April begins a fool and ends a sage. She tags the tails of March, the cruelest month with high hopes and fierce winds. Then, mid-month veers headlong beyond the brink of bloom leaving winter bones behind. How fitting that this is the month we celebrate poetry, straddling the potency of this rich divide.
I first began writing poetry one June when I was nine in an urban backyard captivated by the velvet folds in one of my uncle’s roses. It was the literal body of the rose, the entering into its livingness that caught me. I can still remember the sensation of leaping into its heart feeling protective towards it.
It was later that year, alone on a dreary afternoon in my family’s living room, that something I can only call a beckoning overcame me. It was an experience both overpoweringly beautiful and deeply terrifying. It left my edges profoundly stunned and porous. This “visitation” lasted perhaps twenty seconds. It entirely unmoored my identity expanding and subsuming who I thought I was. Viscerally, I now knew I was not just my parents’ child or a student or a human body. It left me ripe for the muse.

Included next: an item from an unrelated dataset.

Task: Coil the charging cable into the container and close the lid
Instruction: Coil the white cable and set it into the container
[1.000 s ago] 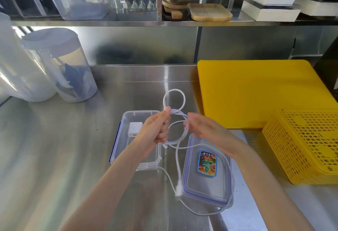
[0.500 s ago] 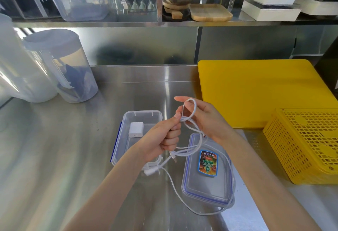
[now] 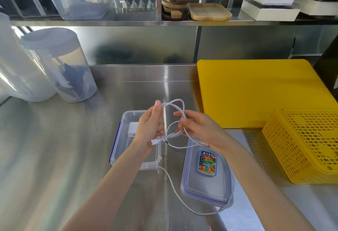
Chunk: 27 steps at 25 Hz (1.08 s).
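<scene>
Steel counter (image 3: 73,157) carries my open container (image 3: 120,150), with its lid (image 3: 206,188) at 3 o'clock. Above them, my left hand (image 3: 151,126) and right hand (image 3: 197,130) both grip the white cable (image 3: 175,102), half coiled.

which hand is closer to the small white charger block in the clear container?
Left. The left hand holds the white cable right beside the small white charger block; the right hand is further right, towards the clear lid.
</scene>
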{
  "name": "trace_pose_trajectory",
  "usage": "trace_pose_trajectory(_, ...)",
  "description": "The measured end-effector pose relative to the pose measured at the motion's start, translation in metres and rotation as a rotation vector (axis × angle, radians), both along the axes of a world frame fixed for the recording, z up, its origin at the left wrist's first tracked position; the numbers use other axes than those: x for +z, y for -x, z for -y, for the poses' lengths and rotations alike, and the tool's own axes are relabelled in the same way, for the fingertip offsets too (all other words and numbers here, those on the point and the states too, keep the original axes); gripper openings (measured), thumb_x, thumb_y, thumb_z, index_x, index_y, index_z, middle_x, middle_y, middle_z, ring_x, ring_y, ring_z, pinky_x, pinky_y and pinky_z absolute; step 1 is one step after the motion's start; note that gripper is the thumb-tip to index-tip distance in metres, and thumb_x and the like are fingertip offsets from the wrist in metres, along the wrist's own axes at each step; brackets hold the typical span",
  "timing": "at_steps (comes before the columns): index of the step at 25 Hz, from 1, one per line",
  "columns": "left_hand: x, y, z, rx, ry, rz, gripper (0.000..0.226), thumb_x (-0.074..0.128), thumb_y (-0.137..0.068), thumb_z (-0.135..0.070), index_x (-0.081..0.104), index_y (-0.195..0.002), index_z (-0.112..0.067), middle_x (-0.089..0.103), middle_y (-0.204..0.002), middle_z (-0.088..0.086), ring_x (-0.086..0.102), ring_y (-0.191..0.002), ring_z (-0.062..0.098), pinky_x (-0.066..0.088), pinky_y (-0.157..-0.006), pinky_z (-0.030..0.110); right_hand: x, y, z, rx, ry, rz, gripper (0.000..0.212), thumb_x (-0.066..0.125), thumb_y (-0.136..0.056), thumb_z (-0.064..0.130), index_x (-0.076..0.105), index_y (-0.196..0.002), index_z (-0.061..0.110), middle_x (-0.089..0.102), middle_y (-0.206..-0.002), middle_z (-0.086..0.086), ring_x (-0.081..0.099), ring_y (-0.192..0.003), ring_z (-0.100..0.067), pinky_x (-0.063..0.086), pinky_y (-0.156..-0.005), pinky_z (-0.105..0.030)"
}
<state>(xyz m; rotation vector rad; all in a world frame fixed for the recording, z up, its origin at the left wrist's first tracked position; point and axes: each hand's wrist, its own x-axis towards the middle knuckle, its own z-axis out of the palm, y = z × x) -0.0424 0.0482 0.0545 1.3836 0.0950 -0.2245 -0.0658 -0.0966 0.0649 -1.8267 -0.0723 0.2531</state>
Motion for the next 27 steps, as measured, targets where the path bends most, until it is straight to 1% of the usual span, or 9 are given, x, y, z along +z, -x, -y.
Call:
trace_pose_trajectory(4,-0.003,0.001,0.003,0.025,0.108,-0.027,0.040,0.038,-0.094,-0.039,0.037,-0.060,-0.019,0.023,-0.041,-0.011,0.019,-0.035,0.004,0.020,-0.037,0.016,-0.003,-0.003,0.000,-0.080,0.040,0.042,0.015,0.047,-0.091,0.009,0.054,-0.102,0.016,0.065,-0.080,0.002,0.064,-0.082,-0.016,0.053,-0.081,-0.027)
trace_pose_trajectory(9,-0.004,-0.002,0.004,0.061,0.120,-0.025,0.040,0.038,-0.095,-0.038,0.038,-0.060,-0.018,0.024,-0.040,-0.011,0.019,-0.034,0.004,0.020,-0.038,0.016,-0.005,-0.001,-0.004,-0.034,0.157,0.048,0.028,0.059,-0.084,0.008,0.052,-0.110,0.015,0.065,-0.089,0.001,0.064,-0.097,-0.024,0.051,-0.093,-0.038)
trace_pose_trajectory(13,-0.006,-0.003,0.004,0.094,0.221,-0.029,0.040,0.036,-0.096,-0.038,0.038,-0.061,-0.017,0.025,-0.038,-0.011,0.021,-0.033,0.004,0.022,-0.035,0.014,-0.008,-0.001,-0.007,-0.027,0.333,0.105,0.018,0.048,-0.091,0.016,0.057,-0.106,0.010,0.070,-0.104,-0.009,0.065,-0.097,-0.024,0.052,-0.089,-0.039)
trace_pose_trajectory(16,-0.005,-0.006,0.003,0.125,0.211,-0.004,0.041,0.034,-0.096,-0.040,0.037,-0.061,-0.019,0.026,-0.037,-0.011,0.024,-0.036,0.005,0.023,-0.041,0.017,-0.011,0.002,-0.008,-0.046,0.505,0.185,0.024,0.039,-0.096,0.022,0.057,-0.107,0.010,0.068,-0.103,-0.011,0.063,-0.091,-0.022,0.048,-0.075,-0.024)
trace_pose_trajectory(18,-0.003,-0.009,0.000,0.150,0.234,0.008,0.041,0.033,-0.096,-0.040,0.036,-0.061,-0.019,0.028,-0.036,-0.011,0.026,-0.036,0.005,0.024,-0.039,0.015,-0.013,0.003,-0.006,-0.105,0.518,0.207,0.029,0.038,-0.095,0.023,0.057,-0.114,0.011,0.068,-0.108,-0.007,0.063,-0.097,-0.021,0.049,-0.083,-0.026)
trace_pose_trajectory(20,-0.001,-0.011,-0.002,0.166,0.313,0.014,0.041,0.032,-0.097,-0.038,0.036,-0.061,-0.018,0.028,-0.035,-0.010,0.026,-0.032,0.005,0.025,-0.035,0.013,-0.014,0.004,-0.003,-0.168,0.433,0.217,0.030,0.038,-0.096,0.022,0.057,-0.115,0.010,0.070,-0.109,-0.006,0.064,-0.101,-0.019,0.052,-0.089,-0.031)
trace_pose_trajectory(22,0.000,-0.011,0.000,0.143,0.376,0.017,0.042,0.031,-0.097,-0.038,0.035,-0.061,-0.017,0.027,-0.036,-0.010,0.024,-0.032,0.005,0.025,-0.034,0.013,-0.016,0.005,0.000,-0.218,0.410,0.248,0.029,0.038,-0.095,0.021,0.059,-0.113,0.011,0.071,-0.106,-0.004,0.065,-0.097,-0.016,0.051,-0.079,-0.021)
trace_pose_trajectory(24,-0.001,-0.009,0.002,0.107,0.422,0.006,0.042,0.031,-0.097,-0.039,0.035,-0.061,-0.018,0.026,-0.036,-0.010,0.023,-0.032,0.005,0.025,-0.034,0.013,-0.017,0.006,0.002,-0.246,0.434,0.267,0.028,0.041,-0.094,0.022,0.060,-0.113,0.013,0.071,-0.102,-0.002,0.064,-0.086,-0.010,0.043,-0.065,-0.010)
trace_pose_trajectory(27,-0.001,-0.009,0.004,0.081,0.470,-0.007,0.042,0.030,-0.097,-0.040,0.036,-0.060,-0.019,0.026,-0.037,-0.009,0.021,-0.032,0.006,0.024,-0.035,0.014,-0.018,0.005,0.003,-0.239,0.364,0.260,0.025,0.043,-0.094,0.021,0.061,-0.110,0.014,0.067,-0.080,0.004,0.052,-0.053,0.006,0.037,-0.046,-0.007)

Someone who embraces this state of being is a Polish recipient of the Nobel Prize for Literature, Olga Tokarczuk, which she explored in a lecture given in 2019. Her prize was for fiction but she thinks like a poet. She sees that the offspring of our tech-obsessed, social media culture is a pervasive first-person point of view. A cacophony of insistent “I”s amidst “a collection of things and incidents.” There is little habitation of a child’s limitless, somewhat animistic, point of view — less room for a collective, compassionate voice. There is little synthesis, little wholeness arising from our hours on the internet. Information is not knowledge.
For the writer and for the human being, it’s important to summon the effort to enter into another’s consciousness, grounded in recognition of our shared fate. From a broken teapot she befriended as a child, to a grieving war-torn country, to the heart of a rose….through myth and metaphor and imagination, there are many paths to enlivening this psychic center. She calls this point of view, this living within a unifying sphere of empathy, that of the “tender messenger.” But how pervasive is the virtual in ensnaring our perception? Where is there distance and quiet enough to hear this essential voice?

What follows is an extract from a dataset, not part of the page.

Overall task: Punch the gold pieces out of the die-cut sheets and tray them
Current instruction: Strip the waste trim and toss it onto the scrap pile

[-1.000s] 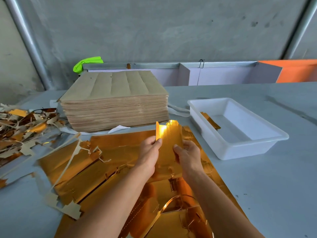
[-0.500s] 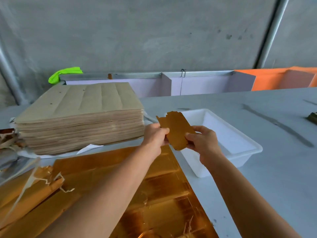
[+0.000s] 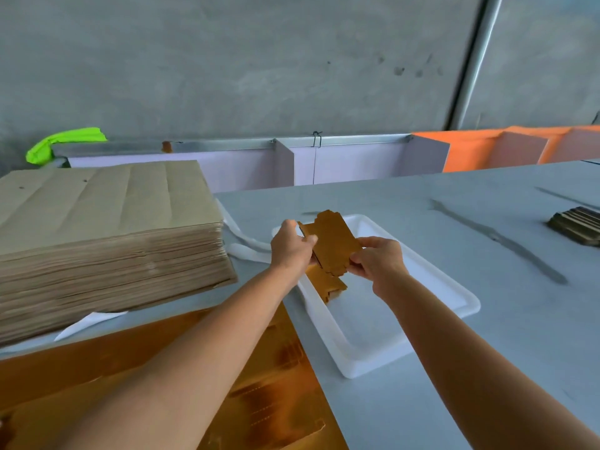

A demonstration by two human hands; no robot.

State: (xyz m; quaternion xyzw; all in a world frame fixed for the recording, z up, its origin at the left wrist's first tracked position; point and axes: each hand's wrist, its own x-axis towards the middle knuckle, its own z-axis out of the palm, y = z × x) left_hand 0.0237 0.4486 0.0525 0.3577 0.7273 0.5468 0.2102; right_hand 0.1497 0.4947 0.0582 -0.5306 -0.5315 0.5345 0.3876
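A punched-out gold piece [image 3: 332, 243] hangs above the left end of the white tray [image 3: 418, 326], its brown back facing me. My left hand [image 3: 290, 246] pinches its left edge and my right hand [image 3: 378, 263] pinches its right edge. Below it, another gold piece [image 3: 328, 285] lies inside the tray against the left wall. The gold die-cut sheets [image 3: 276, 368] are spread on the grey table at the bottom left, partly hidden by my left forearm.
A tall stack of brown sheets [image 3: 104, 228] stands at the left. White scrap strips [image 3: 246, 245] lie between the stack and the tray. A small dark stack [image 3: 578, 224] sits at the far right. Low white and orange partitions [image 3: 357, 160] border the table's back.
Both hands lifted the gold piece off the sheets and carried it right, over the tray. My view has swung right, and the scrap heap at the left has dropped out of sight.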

Living our lives attuned to our senses, the ability to leap between consciousnesses, diminishing the hierarchy of information and entering into truth, always nuanced and often paradoxical, these are the qualities popular culture disavows. These are the qualities cultivated by the poet.
We turn to poetry to shake up our priorities, our alliances, despite and because of the tenor of the times.

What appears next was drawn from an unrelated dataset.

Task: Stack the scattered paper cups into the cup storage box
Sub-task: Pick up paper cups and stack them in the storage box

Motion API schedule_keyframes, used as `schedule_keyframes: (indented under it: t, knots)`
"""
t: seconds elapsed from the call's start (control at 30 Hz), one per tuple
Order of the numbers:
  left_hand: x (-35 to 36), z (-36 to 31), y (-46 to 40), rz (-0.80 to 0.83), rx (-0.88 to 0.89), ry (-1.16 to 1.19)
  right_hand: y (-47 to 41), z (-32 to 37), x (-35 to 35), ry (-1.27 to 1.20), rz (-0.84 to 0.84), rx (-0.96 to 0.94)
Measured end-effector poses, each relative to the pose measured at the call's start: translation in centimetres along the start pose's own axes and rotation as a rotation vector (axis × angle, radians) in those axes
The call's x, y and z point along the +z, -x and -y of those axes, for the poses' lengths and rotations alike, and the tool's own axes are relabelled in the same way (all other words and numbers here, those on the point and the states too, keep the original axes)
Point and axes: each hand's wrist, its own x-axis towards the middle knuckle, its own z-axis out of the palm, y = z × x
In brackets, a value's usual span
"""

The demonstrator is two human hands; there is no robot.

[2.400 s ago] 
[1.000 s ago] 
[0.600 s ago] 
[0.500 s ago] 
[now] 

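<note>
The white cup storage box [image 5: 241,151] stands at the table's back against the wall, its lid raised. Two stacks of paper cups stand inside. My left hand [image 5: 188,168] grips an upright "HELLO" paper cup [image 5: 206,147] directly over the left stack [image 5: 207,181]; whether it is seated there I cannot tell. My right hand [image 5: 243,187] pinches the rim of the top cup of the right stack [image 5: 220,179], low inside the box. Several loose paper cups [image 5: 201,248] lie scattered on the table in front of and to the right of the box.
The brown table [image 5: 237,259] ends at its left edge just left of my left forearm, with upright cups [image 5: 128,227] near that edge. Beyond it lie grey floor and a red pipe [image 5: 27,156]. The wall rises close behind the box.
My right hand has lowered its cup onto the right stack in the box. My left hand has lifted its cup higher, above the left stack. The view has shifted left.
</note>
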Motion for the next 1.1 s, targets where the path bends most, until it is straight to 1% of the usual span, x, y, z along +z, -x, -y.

To deeply listen, to remember, to protect, to keep from falling asleep. Despite the deluge we swim in, let us set our intentions to cultivate an expanded point of view in connectivity to this one precious world and its creatures. Let us cultivate that welcoming, open-hearted stance, as we turn to Spring and the mysteries ahead.
As Emily Dickinson wrote: “Not knowing when the dawn will come, I open every door.”
Susan Puciul lives in Chilmark.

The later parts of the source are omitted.